Movie Review

Anything but Love

A new musical romance for the 21st century.
Anything but Love Movie Poster

US Release Date: 11-07-2003

Directed by: Robert Cary

Starring

  • Isabel Rose
  • Billie Golden
  • Andrew McCarthy
  • Elliot Shepard
  • Cameron Bancroft
  • Greg Ellenbogen
  • Eartha Kitt
  • Herself
  • Victor Argo
  • Sal
  • Alix Korey
  • Laney Golden
  • Sean Arbuckle
  • TJ
Reviewed on: October 18th, 2003
Isabel Rose in Anything but Love.

Isabel Rose in Anything but Love.

Director Robert Carey reportedly said that Anything But Love, his feature film directorial debut, was ''meant to reach anyone who's a romantic, anyone who's a dreamer, anyone who loves a fairytale or loves New York City.' I figure that I'm as much a romantic as the next guy, I've always thought of myself as a bit of a dreamer, and I love New York City, so adding all that to the fact that I also love musicals and this is one, how could this movie fail to please me? And yet despite a great effort, style, and a knock 'em dead performance by Isabel Rose in the lead role, the movie falls short of its potential.

Billie Golden (Isabel Rose) is a girl with a whole lot of talent whose career is going nowhere fast. By night, she sings cabaret songs in a nightclub in Queens that's owned by an old friend of the family, while by day she waits tables. It's a story we've seen a million times, especially in the days of old, when musicals like this were a staple of the Hollywood machine. And it's exactly from those old movies that this movie draws its inspiration and sense of style, from the lighting and sets, right through to the song and dance numbers. Like the movie, Billie is stuck in the 1940s and '50s, right down to her wardrobe, which at times resembles Rita Hayworth and at other times Audrey Hepburn.

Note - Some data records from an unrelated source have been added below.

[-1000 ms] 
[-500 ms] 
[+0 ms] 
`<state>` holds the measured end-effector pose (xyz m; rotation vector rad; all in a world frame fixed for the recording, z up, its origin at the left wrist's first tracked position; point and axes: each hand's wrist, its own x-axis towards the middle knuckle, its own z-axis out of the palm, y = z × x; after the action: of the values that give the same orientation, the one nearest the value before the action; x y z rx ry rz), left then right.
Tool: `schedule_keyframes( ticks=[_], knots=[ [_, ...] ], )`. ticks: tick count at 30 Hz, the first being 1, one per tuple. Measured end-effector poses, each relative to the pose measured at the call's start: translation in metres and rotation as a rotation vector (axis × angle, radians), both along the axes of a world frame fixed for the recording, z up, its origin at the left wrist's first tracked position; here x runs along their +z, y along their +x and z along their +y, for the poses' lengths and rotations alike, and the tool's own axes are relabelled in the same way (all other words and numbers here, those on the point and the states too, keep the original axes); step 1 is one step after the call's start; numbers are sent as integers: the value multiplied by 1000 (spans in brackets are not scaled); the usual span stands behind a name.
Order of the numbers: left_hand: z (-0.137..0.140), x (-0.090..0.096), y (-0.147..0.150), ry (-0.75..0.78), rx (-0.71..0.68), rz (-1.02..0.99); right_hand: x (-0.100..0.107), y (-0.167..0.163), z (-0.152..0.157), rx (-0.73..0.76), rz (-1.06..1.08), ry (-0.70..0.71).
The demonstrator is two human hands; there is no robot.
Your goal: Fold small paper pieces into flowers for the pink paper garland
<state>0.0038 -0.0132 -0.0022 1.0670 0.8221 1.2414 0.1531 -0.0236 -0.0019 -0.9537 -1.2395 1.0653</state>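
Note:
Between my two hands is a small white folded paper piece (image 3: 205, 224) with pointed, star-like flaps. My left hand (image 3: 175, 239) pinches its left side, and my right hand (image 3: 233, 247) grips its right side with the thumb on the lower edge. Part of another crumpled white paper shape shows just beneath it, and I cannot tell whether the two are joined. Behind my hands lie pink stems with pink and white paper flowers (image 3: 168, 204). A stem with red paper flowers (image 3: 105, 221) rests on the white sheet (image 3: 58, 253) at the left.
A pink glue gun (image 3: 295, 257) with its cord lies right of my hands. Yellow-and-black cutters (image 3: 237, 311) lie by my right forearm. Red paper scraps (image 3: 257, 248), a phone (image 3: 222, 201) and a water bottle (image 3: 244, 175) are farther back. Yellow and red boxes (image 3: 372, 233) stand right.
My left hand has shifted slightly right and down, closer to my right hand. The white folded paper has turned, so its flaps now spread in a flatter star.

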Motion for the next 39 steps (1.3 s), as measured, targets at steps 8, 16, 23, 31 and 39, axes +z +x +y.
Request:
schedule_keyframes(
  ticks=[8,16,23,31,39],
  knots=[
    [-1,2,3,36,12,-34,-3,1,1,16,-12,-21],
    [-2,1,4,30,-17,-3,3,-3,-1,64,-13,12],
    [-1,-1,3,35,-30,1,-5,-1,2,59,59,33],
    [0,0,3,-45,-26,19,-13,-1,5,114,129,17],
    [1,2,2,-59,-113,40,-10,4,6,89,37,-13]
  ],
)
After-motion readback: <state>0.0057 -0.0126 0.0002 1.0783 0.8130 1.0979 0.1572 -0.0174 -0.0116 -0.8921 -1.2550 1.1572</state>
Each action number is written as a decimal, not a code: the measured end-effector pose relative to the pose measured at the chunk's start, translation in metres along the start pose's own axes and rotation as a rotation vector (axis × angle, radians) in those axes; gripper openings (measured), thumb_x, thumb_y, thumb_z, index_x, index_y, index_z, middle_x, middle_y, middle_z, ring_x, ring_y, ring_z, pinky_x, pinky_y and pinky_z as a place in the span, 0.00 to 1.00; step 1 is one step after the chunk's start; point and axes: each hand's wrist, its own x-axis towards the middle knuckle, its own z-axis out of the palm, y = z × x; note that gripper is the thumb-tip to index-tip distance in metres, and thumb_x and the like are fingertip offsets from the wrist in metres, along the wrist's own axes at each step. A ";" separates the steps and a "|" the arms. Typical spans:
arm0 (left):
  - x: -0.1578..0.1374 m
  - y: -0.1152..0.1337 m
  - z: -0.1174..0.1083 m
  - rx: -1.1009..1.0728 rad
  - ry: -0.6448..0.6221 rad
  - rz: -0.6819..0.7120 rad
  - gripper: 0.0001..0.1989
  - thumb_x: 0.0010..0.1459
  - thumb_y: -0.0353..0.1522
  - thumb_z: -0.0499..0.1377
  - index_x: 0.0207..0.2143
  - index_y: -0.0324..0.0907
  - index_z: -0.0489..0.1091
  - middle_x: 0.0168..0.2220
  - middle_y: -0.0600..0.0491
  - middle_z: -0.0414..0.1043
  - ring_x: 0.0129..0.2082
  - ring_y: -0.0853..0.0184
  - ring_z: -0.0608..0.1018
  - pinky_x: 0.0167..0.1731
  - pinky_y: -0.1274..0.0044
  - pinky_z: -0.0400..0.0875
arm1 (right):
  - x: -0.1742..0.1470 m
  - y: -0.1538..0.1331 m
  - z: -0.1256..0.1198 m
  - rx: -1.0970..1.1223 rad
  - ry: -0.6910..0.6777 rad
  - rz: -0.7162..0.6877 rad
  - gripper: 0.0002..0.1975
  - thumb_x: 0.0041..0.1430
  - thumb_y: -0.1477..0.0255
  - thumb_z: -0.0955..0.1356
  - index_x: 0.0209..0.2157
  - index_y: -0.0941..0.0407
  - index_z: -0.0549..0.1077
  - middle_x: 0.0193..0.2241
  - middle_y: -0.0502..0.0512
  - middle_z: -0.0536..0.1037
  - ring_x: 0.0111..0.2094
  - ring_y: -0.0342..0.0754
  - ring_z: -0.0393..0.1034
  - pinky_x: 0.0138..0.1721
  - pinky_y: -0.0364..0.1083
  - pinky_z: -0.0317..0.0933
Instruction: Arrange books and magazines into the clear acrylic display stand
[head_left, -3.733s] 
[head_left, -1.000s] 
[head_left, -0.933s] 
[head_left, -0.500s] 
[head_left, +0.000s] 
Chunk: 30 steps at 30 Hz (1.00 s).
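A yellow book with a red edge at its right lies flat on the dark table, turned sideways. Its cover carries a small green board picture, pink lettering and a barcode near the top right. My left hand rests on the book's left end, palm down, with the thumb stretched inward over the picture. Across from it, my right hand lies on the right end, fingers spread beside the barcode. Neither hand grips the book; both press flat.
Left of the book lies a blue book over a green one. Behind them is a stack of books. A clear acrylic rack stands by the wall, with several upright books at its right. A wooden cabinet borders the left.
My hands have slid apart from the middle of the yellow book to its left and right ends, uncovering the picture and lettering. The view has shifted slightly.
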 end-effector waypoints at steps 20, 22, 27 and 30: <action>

With her career bottoming out, Billie considers giving up on her dreams of stardom, especially when she runs into Greg Ellenbogen (Cameron Bancroft), the guy she used to have a crush on in high school, who is now a successful lawyer. Around this same time, she also meets Elliot Shepherd (Andrew McCarthy), a not so successful pianist who shares her passion for music. Faster than you can say, ''Let's put on a show!'' both men are in love with Billie and she must decide between a life of luxury without her musical career with Greg, and a life of poor artistic struggling with Elliot. What is a would-be diva to do? Get some advice from Eartha Kitt of course, who just happens to be appearing at the club where Billie waitresses!

Two things undermine the success of this movie: the dialogue and the acting by some of the movie's leads. Isabel Rose and Andrew McCarthy both do great jobs with their characters, managing to overcome the weaknesses of the script with acting skill and sheer moxie. However, some of the other roles, particularly Cameron Bancroft, who gives one of the stiffest performances I have ever seen in a motion picture, are unable to rise above the material. The end result is a slightly uneven mix of music and melodrama that displays Rose's talent, but little else.

Not that showing Rose off is a bad thing. She has charisma and a great singing voice that belts out old standards, both on-stage and in fantasy dream sequences. If only the rest of the movie lived up to her, but sadly it does not.